# [DIRECTIONS FOR THIS TASK]
All lines below containing "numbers" are to be listed.

(Records from a dataset)

◇ ◇ ◇ ◇ ◇

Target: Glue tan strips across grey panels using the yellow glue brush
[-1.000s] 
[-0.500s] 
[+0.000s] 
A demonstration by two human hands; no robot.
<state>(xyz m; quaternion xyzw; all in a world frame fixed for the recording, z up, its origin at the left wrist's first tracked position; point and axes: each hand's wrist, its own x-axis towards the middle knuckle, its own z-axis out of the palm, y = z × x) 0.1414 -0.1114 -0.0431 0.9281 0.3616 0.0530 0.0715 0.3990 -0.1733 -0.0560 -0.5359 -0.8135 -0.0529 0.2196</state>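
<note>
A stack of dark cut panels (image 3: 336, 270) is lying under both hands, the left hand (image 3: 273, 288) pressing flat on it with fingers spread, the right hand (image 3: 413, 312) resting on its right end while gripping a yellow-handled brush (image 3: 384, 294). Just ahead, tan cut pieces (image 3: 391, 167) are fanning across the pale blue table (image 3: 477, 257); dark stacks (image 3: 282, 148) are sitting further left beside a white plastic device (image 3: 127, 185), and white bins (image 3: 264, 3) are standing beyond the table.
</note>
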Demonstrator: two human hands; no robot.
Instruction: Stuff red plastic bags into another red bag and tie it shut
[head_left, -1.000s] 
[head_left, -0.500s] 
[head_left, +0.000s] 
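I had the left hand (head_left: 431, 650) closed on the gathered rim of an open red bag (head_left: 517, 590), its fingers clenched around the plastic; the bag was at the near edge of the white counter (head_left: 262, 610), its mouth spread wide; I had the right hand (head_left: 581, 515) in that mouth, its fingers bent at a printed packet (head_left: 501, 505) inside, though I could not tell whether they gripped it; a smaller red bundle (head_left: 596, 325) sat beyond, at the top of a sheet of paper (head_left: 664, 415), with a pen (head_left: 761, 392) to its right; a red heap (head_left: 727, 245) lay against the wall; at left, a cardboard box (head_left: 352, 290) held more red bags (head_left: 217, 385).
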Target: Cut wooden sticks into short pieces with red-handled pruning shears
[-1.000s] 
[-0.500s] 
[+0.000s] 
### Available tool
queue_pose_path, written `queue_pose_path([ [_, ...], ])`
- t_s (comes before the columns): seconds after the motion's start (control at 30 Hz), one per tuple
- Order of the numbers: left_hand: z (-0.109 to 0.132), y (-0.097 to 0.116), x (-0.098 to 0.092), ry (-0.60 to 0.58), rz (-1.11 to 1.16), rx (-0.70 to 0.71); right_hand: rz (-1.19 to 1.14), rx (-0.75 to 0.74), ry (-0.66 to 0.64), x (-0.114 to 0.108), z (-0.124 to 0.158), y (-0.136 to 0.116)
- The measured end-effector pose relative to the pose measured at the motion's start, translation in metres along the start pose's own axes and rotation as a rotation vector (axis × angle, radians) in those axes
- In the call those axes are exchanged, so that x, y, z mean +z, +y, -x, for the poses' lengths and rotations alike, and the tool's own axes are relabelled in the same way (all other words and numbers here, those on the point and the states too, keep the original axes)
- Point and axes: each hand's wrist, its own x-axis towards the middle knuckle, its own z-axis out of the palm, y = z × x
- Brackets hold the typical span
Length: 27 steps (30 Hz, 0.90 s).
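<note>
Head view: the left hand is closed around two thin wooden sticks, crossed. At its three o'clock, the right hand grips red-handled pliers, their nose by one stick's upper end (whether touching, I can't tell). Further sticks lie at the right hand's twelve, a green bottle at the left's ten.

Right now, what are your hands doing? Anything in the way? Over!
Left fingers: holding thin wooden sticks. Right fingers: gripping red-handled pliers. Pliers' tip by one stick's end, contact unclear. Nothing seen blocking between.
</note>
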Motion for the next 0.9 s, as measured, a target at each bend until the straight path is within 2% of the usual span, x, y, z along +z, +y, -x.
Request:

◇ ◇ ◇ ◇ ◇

# [RESULT OF THIS EXERCISE]
- Order of the numbers: left_hand: z (-0.109 to 0.132), y (-0.097 to 0.116), x (-0.098 to 0.092), ry (-0.60 to 0.58), rz (-1.11 to 1.16), rx (-0.70 to 0.71); right_hand: rz (-1.19 to 1.14), rx (-0.75 to 0.74), ry (-0.66 to 0.64), x (-0.114 to 0.108), z (-0.124 to 0.158), y (-0.136 to 0.116)
- In the call those axes are exchanged, so that x, y, z mean +z, +y, -x, for the poses' lengths and rotations alike, and the tool's own axes are relabelled in the same way (all other words and numbers here, those on the point and the states too, keep the original axes)

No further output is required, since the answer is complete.